Add pastirma to sandwiches and salads: Pastirma adds a delicious salty and savory flavor to sandwiches and salads.Use pastirma in cooked dishes. Pastirma can be added to a variety of cooked dishes, such as soups, stews, and pizzas.
Use pastirma in cooked dishes. Pastirma can be added to a variety of cooked dishes, such as soups, stews, and pizzas.
No matter how you enjoy it, pastirma is a delicious and versatile ingredient that can add a touch of Turkish flavor to your meals.
Pastirma is a traditional Turkish cured meat, but it is also popular in many other countries around the world. It is particularly popular in the Middle East, North Africa, and the Balkans. Here are some of the names used for pastirma in different countries:
- Armenia: Pasturma, Basturma
- Bulgaria: Pastarma
- Greece: Pastourma
- Iran: Pastrami, Bastrami
- Iraq: Basturma
- Kazakhstan: Basturma
- Lebanon: Basturma
- North Macedonia: Pasturma
- Romania: Pastramă
- Russia: Basturma
- Serbia: Pasturma
- Syria: Basturma
- Turkey: Pastirma
It is important to note that there may be some slight variations in the way that pastirma is made in different countries. For example, in some countries, pastirma is made with beef, while in other countries, it is made with other meats, such as lamb or goat. Additionally, the specific spices used to coat the pastirma may vary from country to country.

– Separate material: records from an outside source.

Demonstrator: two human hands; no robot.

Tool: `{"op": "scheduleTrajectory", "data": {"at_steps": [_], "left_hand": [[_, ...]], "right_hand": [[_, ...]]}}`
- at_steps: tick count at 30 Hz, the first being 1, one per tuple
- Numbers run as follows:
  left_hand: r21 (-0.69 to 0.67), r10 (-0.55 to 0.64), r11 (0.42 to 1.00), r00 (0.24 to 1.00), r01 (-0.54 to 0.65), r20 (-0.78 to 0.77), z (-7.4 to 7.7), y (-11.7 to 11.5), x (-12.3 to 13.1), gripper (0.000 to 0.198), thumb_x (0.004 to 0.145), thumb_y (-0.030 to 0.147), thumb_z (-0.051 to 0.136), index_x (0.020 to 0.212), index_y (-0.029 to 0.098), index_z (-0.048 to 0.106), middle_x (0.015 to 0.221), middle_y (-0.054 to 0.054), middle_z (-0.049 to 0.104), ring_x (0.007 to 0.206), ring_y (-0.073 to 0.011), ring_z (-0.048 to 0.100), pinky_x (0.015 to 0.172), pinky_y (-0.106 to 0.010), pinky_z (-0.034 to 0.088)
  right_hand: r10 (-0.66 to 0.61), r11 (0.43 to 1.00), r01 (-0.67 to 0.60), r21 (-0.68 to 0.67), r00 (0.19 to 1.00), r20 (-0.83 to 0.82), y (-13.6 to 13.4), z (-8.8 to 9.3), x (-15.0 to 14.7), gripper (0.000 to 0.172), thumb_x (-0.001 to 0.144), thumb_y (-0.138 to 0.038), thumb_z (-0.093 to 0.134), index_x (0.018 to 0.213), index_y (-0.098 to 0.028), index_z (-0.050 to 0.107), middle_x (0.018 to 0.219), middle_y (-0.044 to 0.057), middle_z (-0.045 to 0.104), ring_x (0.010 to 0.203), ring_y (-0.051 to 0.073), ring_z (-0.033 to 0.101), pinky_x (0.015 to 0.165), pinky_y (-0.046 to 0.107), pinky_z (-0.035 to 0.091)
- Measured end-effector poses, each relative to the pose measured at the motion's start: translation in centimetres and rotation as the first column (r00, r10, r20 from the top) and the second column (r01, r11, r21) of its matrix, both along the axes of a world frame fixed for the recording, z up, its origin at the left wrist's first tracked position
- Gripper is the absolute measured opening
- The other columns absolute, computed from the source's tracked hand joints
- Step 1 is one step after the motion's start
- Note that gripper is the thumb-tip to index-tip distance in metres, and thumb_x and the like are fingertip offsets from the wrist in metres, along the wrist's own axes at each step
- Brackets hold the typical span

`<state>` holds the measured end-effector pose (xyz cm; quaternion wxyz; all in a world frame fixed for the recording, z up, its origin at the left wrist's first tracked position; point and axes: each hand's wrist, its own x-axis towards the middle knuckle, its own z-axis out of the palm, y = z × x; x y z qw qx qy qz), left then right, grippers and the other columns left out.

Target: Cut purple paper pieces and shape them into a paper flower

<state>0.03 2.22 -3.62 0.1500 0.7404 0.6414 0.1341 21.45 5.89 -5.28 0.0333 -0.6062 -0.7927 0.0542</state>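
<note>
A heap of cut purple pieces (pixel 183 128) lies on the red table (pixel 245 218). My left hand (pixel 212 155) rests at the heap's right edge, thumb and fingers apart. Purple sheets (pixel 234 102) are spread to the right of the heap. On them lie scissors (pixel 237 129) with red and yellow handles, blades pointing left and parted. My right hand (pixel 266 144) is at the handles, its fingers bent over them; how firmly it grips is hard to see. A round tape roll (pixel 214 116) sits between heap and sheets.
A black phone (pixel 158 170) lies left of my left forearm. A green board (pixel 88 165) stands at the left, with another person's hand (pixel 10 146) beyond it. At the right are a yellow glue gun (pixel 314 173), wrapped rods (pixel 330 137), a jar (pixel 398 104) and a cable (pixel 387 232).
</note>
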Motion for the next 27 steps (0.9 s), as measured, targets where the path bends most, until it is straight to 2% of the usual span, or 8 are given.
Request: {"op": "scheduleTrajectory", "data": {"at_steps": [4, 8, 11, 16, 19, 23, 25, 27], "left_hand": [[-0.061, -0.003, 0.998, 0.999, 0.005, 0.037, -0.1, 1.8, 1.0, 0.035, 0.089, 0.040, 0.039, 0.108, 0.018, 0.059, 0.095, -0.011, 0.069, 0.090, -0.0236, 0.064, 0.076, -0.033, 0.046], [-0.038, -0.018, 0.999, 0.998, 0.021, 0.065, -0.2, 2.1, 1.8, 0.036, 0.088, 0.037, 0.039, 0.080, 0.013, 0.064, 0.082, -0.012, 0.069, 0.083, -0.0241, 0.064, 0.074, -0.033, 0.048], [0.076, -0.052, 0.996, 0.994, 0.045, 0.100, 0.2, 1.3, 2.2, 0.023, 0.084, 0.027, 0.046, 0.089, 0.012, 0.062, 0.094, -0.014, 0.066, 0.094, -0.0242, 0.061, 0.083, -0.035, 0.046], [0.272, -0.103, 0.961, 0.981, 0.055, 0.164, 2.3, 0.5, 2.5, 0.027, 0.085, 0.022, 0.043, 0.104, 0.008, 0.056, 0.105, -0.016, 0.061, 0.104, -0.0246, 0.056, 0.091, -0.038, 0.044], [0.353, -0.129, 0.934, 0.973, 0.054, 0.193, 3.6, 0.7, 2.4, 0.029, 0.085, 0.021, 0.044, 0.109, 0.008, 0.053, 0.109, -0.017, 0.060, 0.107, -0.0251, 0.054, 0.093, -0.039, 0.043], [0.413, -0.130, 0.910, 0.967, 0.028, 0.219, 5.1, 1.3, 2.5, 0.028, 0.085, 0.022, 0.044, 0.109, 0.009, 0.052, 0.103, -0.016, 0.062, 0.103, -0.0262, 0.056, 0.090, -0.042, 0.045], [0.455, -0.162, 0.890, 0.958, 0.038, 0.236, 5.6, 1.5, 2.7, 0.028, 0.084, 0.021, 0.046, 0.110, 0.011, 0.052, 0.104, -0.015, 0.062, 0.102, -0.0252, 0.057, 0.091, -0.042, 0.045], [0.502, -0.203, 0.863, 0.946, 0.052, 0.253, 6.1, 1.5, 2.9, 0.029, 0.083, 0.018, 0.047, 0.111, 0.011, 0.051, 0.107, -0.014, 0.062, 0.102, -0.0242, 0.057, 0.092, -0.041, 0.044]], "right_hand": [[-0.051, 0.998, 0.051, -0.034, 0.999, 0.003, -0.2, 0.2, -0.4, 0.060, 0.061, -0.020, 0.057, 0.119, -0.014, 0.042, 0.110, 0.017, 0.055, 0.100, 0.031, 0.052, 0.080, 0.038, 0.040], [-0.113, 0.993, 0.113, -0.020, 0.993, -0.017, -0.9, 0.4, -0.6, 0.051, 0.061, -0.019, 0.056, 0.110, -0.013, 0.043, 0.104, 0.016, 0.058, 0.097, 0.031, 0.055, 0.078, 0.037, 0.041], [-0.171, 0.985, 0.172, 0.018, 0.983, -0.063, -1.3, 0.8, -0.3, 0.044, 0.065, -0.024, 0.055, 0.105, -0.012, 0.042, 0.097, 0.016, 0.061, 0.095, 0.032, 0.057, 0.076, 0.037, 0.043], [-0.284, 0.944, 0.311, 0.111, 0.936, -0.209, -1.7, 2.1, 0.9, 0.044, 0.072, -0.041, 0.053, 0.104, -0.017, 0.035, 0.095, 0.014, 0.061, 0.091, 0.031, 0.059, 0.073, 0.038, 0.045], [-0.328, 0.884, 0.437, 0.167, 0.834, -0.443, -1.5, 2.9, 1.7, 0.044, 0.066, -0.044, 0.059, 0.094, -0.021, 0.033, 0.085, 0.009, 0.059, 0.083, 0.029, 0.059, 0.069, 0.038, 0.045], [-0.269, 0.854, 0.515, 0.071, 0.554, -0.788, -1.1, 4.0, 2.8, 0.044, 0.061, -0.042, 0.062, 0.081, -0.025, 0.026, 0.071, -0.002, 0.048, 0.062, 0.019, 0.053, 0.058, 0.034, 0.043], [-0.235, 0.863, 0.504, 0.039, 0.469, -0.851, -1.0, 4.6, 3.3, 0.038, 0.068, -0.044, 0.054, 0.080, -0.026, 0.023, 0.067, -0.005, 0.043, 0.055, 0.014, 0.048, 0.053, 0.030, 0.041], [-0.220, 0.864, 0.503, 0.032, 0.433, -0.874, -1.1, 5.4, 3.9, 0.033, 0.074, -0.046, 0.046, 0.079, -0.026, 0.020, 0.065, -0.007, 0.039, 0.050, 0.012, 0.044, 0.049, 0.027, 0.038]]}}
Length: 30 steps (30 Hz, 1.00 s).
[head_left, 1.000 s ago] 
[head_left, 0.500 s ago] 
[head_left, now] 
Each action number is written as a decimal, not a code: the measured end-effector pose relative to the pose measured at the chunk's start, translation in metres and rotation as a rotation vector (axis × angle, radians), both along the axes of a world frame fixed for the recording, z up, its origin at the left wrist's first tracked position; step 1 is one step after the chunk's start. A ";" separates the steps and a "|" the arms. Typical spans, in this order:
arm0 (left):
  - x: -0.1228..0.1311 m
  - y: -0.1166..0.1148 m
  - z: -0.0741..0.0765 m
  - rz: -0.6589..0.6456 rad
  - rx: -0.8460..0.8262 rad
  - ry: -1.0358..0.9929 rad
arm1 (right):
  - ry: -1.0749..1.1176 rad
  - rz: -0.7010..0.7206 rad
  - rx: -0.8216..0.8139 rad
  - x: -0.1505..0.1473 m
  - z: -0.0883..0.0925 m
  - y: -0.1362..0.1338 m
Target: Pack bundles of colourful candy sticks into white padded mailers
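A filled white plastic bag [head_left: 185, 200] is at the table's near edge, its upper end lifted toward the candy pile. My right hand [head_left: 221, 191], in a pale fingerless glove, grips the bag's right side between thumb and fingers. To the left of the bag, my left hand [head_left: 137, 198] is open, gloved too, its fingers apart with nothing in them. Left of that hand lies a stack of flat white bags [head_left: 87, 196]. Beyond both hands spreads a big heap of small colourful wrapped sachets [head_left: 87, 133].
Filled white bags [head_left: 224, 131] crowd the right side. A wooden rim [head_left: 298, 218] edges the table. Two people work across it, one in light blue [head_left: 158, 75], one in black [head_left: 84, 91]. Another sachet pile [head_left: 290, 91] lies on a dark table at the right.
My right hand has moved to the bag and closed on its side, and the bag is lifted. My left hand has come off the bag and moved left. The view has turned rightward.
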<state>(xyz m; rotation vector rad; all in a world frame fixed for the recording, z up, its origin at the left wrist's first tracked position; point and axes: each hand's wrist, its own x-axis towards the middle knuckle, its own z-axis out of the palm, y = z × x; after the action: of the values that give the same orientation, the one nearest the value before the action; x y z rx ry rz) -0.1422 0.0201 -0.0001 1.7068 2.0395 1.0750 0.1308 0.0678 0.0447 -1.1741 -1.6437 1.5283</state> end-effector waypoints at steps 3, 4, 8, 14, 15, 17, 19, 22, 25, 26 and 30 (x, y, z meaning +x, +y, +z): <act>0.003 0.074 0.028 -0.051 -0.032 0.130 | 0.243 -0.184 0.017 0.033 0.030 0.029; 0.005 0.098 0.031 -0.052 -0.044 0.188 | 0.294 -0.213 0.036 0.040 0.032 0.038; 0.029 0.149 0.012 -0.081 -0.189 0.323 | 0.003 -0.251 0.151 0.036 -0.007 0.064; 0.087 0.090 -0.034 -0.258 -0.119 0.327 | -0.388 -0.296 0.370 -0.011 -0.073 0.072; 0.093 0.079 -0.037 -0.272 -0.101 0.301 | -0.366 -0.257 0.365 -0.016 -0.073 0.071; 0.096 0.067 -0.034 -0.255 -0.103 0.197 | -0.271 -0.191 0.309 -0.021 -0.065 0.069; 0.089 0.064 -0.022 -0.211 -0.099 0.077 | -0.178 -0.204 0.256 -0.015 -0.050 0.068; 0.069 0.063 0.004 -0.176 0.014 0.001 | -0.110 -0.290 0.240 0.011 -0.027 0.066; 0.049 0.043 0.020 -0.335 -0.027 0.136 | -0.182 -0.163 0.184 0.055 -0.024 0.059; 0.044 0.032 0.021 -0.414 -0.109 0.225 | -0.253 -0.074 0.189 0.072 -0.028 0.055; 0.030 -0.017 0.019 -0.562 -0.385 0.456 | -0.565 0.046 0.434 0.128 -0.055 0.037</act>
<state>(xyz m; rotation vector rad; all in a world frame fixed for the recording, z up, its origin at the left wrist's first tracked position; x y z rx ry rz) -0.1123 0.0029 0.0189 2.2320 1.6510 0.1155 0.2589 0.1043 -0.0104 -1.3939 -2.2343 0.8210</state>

However, regardless of how it is made, pastirma is a delicious and versatile ingredient that can be enjoyed in a variety of ways. It can be served on its own as a snack or appetizer, or it can be used in cooked dishes such as soups, stews, and pizzas.
Pastirma - Pastrami (Salt Cured Beef)
The air-dried beef ham "PASTIRMA" is produced using a 1000-year old process. The ham is then cured for up to 13 weeks. The coating used is delicious (cemen and/or fenugreek), which gives the ham its special flavor.
Beef, salt, beef gelatin, spices (wheat), dextrose, sucrose, E621, antioxidant E301, preservatives E250, E252, E202 spice extract
Average nutritional values per 100 g
||965 kJ /230 kcal
|of which is saturated fat
|of which sugar
PASTIRMA. The Turkish horsemen of Central Asia used to preserve meat by placing slabs of it in pockets on the sides of their saddles, where it would be pressed by their legs as they rode. ... Pastirma is a kind of cured beef, the most famous being that made in the town of Kayseri in central Turkey.
The ideal season for making “pastırma” is autumn. The season starts by mid-September and continues until the end of autumn. This weather presents the qualities such as; sunny and clear skies, low humidity and mild wind that are ideal conditions for drying and maturing. The “pastırma” making process consists of 5 stages that are; procurement of the animals, preparation of the meat, processing of meat, coating and packaging.